Take the listing below and print exactly the lines starting at the line containing "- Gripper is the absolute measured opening" and ending at the line containing "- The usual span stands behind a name", both ends included, and no others.

▶ [DATA BELOW]
"""

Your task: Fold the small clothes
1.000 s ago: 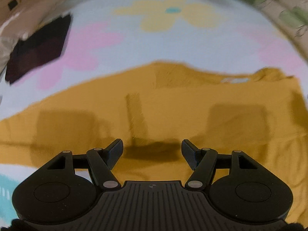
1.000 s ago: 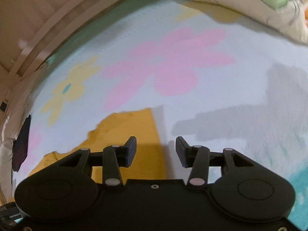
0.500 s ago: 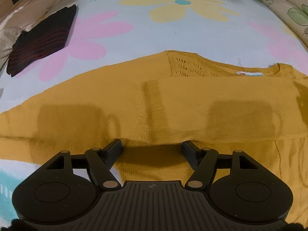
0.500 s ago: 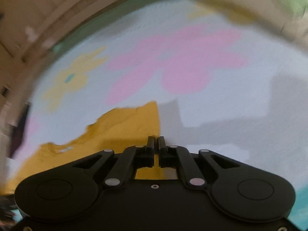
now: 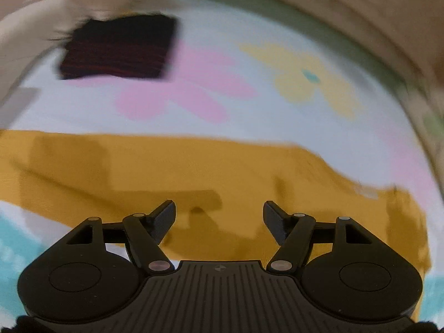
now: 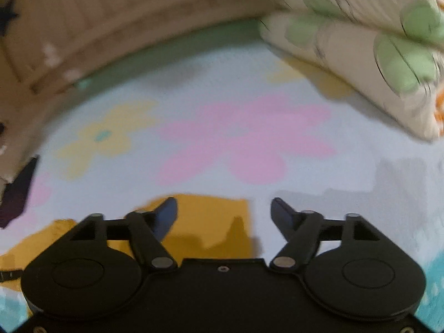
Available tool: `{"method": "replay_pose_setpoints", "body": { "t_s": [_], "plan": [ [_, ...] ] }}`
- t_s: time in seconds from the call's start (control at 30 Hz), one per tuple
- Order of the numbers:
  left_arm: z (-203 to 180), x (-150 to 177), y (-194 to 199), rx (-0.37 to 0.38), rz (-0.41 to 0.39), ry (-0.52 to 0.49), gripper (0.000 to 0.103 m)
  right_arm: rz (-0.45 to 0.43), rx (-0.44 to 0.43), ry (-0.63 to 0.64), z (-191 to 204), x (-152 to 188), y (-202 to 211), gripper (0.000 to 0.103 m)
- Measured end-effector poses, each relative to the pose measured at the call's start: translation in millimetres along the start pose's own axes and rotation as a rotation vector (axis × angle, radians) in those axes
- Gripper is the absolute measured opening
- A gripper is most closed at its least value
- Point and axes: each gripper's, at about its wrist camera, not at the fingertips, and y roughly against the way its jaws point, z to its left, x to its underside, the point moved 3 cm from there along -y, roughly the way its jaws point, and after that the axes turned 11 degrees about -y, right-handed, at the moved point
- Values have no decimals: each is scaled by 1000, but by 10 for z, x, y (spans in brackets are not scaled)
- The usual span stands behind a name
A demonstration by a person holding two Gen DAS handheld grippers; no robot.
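Observation:
A mustard-yellow knit top (image 5: 194, 172) lies spread flat across the flowered bed sheet (image 5: 249, 27), folded lengthwise into a long band. My left gripper (image 5: 219, 216) hovers open above its near edge with nothing between the fingers. In the right wrist view the same top's end (image 6: 211, 222) lies below my right gripper (image 6: 224, 213), whose jaws are opening, apart from the cloth and empty. Both views are motion-blurred.
A folded black garment with red stripes (image 5: 116, 47) lies at the far left of the sheet. A pillow with green print (image 6: 374, 44) rests at the far right. A beige wall or bed frame (image 6: 111, 27) borders the far side.
The left gripper swung sideways, so the black garment now sits nearer the centre. The right gripper went from part-open to shut at the top's edge, then opened wide and rose.

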Motion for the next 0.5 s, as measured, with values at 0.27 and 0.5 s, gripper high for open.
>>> {"method": "replay_pose_setpoints", "body": {
  "t_s": [0.27, 0.5],
  "plan": [
    [1388, 313, 235, -91, -60, 354, 69, 80, -157, 62, 584, 282, -2, 103],
    [1982, 530, 193, -125, -117, 558, 70, 175, -274, 115, 1007, 504, -88, 103]
  ]
}}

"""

▶ [WRITTEN SOLUTION]
- Gripper is the absolute measured opening
- A gripper is most closed at its least value
- Point and axes: each gripper's, at about its wrist camera, not at the fingertips, and y roughly against the way its jaws point, z to its left, x to its underside, the point moved 3 cm from there along -y, roughly the way its jaws point, and after that the axes turned 11 degrees about -y, right-handed, at the moved point
- Values have no decimals: each is scaled by 1000, but by 10 for z, x, y (spans in brackets are not scaled)
- The usual span stands behind a name

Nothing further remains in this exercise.